En el caso de los etarras, los artefactos, además de la carga explosiva, contaban con gran cantidad de metralla, «para causar el mayor daño posible», ilustra Juan mientras muestra decenas de pernos, de grandes dimensiones, en el interior de uno de ellos, una bombona de butano, ya inerte. A veces usaban también monedas e incluso cabezas de martillos.
A las granadas de mano, de fabricación casera –conocidas como granadas ETA–, con cuerpo de PVC y cargadas con pentrita, también adherían una espiral de acero como metralla. «Contaban con el apoyo de industriales de la zona, que les proveían de suministro», explica uno de los operadores delante de una de ellas, en la exposición.
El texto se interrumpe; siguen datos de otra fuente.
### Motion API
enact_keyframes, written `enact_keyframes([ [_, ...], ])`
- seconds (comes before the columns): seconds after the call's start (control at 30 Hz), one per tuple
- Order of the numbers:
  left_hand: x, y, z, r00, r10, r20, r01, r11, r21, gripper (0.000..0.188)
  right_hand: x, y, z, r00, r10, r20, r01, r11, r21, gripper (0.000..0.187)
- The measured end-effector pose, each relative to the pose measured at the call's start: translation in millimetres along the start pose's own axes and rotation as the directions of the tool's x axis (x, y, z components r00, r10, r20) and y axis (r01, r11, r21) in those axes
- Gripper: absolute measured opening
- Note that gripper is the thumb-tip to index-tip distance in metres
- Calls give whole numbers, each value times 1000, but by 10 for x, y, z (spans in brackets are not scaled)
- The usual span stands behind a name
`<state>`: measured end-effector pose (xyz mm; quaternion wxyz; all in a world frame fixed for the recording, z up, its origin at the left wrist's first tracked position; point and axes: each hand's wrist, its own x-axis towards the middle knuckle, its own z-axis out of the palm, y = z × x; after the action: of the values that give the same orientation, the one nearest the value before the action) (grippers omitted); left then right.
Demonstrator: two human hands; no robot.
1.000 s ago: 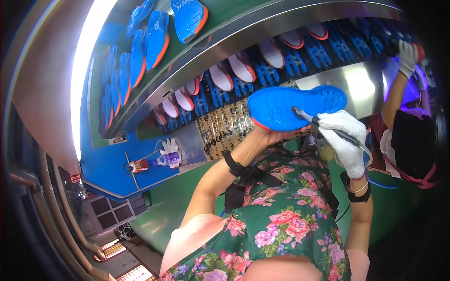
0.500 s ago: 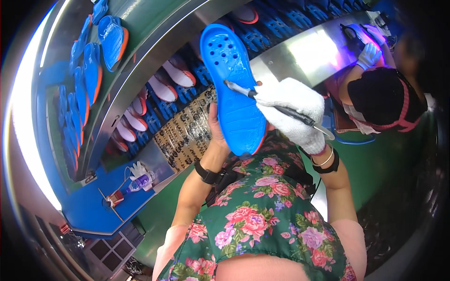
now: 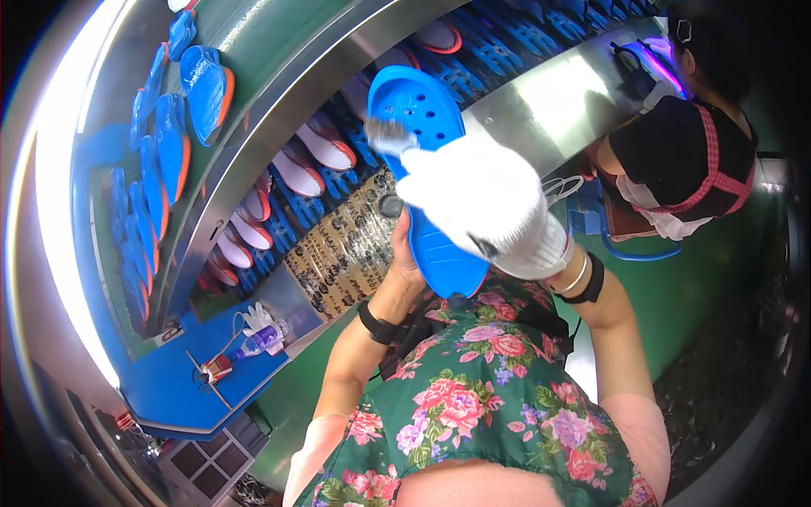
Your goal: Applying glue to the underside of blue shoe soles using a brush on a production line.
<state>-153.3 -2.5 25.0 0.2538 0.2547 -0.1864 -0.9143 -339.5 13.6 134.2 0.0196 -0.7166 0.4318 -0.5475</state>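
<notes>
A blue shoe sole (image 3: 446, 264) with round holes at its far end stands tilted in front of me. My left hand (image 3: 407, 252), bare, grips its lower left side, the fingers partly hidden behind it. A dark round piece (image 3: 390, 205) shows by the thumb; I cannot make out what it is. My right hand (image 3: 486, 198), in a white knit glove, is closed on a brush (image 3: 389, 135). The blurred bristles lie over the sole's left edge, beside the holes. The glove covers the sole's middle and most of the brush handle.
Wet-looking blue soles with orange edges (image 3: 205, 91) lie on a green belt at the left. White-topped shoe pieces (image 3: 326, 149) sit in blue holders beyond the metal rail. A bottle with purple liquid (image 3: 263, 338) stands on the blue table (image 3: 182, 390). A co-worker (image 3: 676, 165) sits at the right.
The brush has gone from the sole's middle to its far left edge, my gloved hand moving left across the sole. The sole sits slightly lower. The co-worker has shifted posture.
</notes>
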Motion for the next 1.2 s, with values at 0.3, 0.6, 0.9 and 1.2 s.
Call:
enact_keyframes([
  [0.3, 49, -1, -19, 996, 90, -17, -91, 995, -30, 94, -72, -23, -22, 996, 76, -40, -78, 996, -35, 27],
  [0.6, 247, 158, 166, 935, 333, -124, -337, 941, -14, 91, -164, 14, 44, 956, 257, -141, -225, 952, 206, 22],
  [0.9, 424, 360, 178, 947, 299, 121, -244, 908, -340, 105, -266, 124, 133, 948, 298, -107, -245, 905, 348, 26],
  [1.2, 453, 451, 283, 943, 266, 201, -157, 887, -435, 108, -301, 45, 88, 999, 42, -3, -41, 994, 100, 24],
])
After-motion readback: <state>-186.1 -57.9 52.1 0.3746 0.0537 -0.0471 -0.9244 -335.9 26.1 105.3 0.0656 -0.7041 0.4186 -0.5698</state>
A la amenaza de ETA le ha seguido la del yihadismo. No tan reciente como se cree, ya que el primer ataque en España data de 1985. Un atentado en el restaurante 'El Descanso' de Madrid, con 18 muertos y 85 heridos. Ahora, una de esas intervenciones donde no se puede sustituir la labor manual de los técnicos, sería, entre otras, la desactivación de un chaleco bomba, ilustra Juan Carlos, mientras sostiene unas pinzas y la placa que se utiliza para poder maniobrar con el artefacto y evitar su detonación.
Transacciones sospechosas
Tienen que ir un paso por delante. Su tarea no se limita a desactivar, sino a estudiar los avances en la fabricación de explosivos. Para detectar la compra de precursores existe un control de venta. Las alarmas saltan cuando, o bien no se justifica su uso –como el peróxido de hidrógeno (agua oxigenada) para peluquería–o las cantidades exceden las marcadas como uso doméstico. La ley obliga a las empresas a notificar cualquier transacción sospechosa al Centro de Inteligencia contra el Terrorismo y el Crimen Organizado (Citco), dependiente del Ministerio del Interior. «El sistema de alerta salta si compras lo que no debes», advierte Juan Carlos. El problema es que este control implica, advierten los operadores, encontrarse con explosivos más inestables.
Entre las últimas operaciones de José, la Termes, por la que desmanteló, junto a sus compañeros, un taller clandestino con casi 500 kilos de precursores en Montmajor (Barcelona). Una masía aislada, donde un agricultor de 41 años que vivía con sus padres acumulaba media tonelada de sustancias químicas que había comprado por internet. Había montado un laboratorio clandestino, en el que ya había fabricado pólvora . Entre el material intervenido, el necesario para elaborar triperóxido de acetona, conocido como 'la madre de satán', que habitualmente emplean los yihadistas.